The Consumer Prescription Protection Act will
*Strengthen patient care
*Preserve consumer choice
*Protect Michigan’s economy
Without increasing costs to employers, employees or retirees
The five primary sponsors of the Consumer Prescription Protection Act have tried to be meticulous in writing the bills to ensure that employers, employees and retirees would not pay more at local pharmacies than they do today with mail order.
The CPPA clearly and explicitly guarantees consumers a free choice of where to fill prescriptions, with no added expense for employers, patients, or dependents. The language simply guarantees the ability of local pharmacies to fill 90-day prescriptions at the identical price, quantity and co-payment terms as mail order services participating in the same health coverage plan.

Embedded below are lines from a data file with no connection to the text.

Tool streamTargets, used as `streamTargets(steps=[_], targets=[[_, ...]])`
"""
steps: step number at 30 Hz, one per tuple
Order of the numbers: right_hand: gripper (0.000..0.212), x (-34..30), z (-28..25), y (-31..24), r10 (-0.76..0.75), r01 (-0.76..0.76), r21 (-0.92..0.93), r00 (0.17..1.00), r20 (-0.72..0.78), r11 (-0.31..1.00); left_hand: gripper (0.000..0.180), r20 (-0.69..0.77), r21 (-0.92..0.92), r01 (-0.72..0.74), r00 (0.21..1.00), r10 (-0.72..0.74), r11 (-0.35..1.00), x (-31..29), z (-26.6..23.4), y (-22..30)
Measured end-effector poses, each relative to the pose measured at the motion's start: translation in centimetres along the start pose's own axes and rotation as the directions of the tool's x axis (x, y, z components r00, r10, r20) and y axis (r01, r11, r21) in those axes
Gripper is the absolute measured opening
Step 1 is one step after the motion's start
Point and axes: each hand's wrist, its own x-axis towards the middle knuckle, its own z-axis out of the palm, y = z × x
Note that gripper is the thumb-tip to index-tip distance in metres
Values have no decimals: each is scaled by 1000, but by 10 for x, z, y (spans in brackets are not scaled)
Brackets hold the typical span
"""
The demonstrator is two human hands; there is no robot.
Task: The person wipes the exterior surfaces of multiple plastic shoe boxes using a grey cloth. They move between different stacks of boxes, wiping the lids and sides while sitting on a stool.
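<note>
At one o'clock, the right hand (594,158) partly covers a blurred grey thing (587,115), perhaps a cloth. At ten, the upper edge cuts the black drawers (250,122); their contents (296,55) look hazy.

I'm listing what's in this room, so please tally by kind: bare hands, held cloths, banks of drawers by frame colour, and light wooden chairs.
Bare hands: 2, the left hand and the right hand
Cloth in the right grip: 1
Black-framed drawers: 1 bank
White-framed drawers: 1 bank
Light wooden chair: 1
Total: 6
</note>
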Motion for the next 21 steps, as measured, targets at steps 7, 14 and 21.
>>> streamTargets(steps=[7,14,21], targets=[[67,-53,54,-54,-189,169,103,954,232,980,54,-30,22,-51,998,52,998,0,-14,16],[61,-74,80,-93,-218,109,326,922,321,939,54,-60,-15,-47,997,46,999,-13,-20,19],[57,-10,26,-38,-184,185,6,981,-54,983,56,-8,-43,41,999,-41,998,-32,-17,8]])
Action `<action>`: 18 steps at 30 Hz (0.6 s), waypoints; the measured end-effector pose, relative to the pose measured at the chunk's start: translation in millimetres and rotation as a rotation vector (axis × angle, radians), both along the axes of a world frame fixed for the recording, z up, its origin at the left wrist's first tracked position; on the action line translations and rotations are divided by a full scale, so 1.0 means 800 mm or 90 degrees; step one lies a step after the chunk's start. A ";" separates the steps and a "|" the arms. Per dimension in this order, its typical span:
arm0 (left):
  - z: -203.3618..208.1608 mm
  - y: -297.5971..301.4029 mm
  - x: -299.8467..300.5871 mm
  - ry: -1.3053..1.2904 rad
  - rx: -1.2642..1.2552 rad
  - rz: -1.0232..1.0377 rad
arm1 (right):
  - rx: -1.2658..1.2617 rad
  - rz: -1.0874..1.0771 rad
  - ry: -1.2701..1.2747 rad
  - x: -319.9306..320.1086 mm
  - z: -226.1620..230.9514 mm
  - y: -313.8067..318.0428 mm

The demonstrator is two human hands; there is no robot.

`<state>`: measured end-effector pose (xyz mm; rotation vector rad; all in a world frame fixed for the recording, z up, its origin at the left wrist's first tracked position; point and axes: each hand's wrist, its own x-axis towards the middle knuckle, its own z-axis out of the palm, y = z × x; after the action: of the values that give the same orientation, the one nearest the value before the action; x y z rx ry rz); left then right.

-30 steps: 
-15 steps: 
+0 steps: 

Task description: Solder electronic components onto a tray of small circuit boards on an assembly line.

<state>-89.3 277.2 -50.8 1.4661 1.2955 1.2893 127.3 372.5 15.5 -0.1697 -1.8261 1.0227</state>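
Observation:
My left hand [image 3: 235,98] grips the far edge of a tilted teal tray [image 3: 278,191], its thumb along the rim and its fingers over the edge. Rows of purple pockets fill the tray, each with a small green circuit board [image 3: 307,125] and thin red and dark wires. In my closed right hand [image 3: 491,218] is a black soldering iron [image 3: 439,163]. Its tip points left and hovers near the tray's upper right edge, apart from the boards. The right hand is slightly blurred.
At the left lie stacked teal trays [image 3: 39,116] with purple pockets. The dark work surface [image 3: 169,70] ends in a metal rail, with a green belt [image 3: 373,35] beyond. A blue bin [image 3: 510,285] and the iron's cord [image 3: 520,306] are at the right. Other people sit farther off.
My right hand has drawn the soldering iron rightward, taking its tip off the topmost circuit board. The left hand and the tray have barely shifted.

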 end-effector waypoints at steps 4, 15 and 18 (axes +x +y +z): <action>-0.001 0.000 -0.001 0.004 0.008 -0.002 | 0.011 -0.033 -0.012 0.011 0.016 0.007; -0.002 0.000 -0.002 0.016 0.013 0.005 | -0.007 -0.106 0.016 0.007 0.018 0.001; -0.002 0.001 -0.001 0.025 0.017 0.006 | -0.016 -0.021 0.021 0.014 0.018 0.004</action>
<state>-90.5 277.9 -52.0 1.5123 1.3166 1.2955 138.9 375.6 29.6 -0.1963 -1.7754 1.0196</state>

By allowing community pharmacies back into the marketplace that mail order companies threaten to monopolize, the CPPA actually could lower healthcare costs, for two reasons:
•A more open, competitive marketplace inevitably leads to lower prices
•Retailers dispense lower-priced generic medication at higher rates than mail order because PBMs force them to.
The CPPA would double the number of options employers have to control health care costs – not just savings with mail order, but the same savings with retail as well.
Click here to learn more about the cost issues of the CPPA, including rebuttals to charges made by the Michigan Office of Financial and Insurance Services, and the Pharmaceutical Care Management Association, the lobbying arm of the PBM industry.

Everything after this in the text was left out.